Impact of COVID-19 and Outlook

Owing to the recent COVID-19 outbreak and subsequent lockdown announced by the government, the consumer electricals industry will be negatively impacted due to factors such as (1) Temporary closure of manufacturing plants across the country (2) Shut down of shops, modern retail stores and dealers which has impacted sales and (3) Lower demand as consumers will now give more priority to grocery purchase rather than consumer electrical products in the wake of lockdown.

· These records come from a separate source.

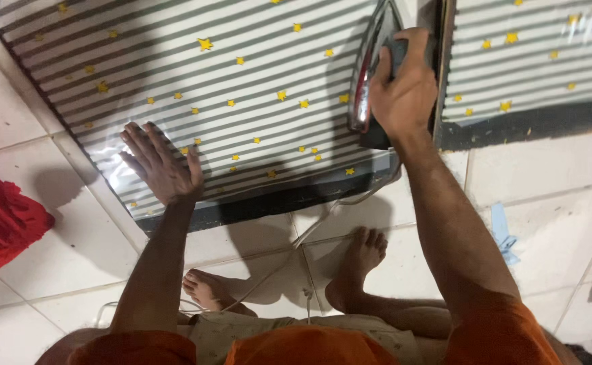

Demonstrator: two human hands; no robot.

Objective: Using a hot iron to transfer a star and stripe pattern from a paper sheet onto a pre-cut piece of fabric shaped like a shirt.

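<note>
Gripping the iron (375,74) by its handle, my right hand (404,84) holds it on its edge at the sheet's (242,88) right end, long axis running near to far. My left hand (160,165) lies flat, fingers spread, on the sheet's near left corner, well apart from the iron. A cord (323,220) trails nearward over the tiles (546,176).

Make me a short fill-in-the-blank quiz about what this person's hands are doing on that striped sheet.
1. The right hand grips the handle of a clothes ____.
2. The left hand lies ____ on the striped sheet, fingers spread.
3. The sheet is dotted with small yellow ____.
4. At the left edge of the tiled floor lies a ____ cloth.

Missing words: iron; flat; stars; red
</note>
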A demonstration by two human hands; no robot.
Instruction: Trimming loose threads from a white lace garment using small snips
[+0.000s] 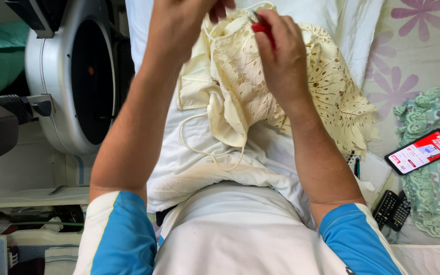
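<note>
Lace garment [260,86] — hands [276,56] gripping; phone [422,151] aside.

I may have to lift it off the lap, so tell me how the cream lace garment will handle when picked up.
The cream lace garment is probably floppy: it sags in folds below both hands. It looks light, being thin and full of holes. Its loose cord dangles and could snag or trail when lifted.

A lit smartphone screen [422,151], rectangular, red and white, is seen tilted on green lace cloth [436,188] at far right.
</note>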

PIL will be negatively impacted in its summer season fans business. The W&C, switches, switchgears and lightings segments are likely to see softer growth due to likely delay in construction activities. As a result, profitability of the company will drag in the upcoming quarters. The company’s trade partners will also face disruptions and would also require support of working capital as all business activities have been stalled. Q4FY20 results season would be mildly impacted by the lockdown; however, the lockdown will have an impact on Q1FY21 earnings and thereafter is expected to weigh on the earnings for FY21; a lot would depend on the tenure of lockdown, and time taken for normalcy to resume.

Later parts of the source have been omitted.